FIST activist Namibia Donadio organized about a dozen students from Rutgers University to attend the march, including several members of the Central and South American Alliance on campus.
Raleigh FIST organizers Peter Gilbert, Dante Strobino and Ben Carroll brought more than 80 students and working young people from the Raleigh-Durham-Chapel Hill triangle in North Carolina. Local activists from the newly refounded Students for a Democratic Society (SDS) also participated in the youth feeder march.
The youth distributed FIST leaflets, flyers for the Feb. 17 national day of actions called by the Troops Out Now Coalition and the March 17 united march on the Pentagon, and copies of Workers World newspaper to thousands of young people from around the country.
Many FIST members participated in a youth breakaway march.
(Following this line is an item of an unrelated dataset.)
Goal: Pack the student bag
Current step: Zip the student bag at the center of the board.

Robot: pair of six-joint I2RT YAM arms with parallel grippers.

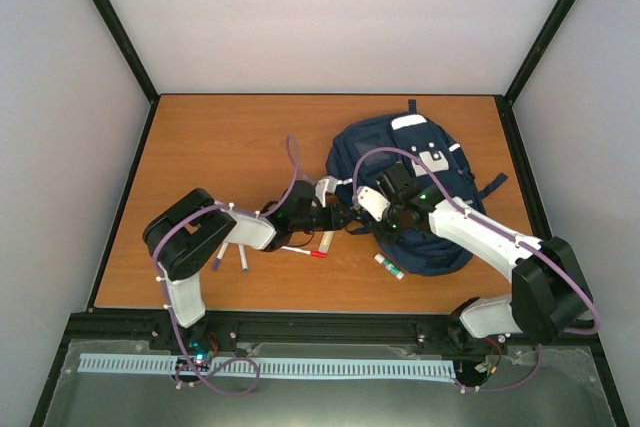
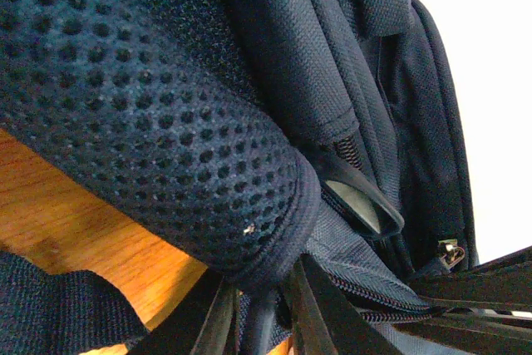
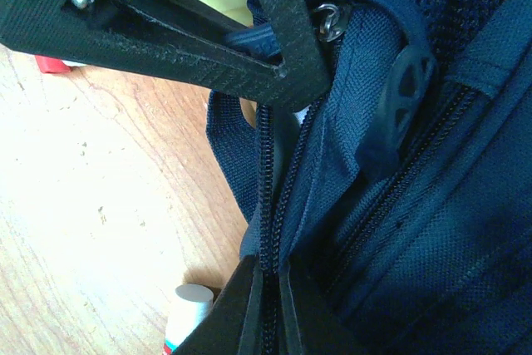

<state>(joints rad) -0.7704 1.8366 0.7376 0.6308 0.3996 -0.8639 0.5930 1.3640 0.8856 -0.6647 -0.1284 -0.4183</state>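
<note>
The student bag (image 1: 415, 162) is a navy backpack lying on the right half of the wooden table (image 1: 220, 147). Both grippers meet at its near left edge. In the left wrist view my left gripper (image 2: 259, 284) (image 1: 348, 219) has its fingers drawn close round the bound edge of the bag's mesh padding (image 2: 166, 106), with fabric between them. My right gripper (image 3: 268, 270) (image 1: 385, 212) is shut on the zipper edge of the bag (image 3: 416, 230), and the zip teeth run straight into its fingers. The bag's inside is hidden.
Two white markers (image 1: 232, 257) lie left of the left arm. Two red-tipped pens (image 1: 305, 251) (image 1: 325, 242) lie under the left wrist. A glue stick (image 1: 390, 267) (image 3: 187, 309) lies by the bag's near edge. Walls enclose the table on three sides.
</note>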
This bloc, made up mostly of anarchists and FIST cadre, engaged in a non-permitted march to a military recruiting center in the heart of D.C. to protest the lies that military recruiters tell young people and students, especially the working poor and people of color, in order to enlist them in imperialist wars such as those now raging in Iraq and Afghanistan.
After being violently dispersed from the recruiting center by police, the protesters continued to march through the streets, eventually meeting up with more FIST cadre who joined them on their march back to the Capitol.
The non-permitted march blocked traffic as police issued warnings over loudspeakers for demonstrators to return to the sidewalks. Car drivers and their passengers, however, honked and cheered the protesters on, often raising a clenched fist in the air to demonstrate support for ending the war.
Observers on the sidewalk clapped and shouted words of encouragement and several took time out to resist the police orders and march in the street themselves.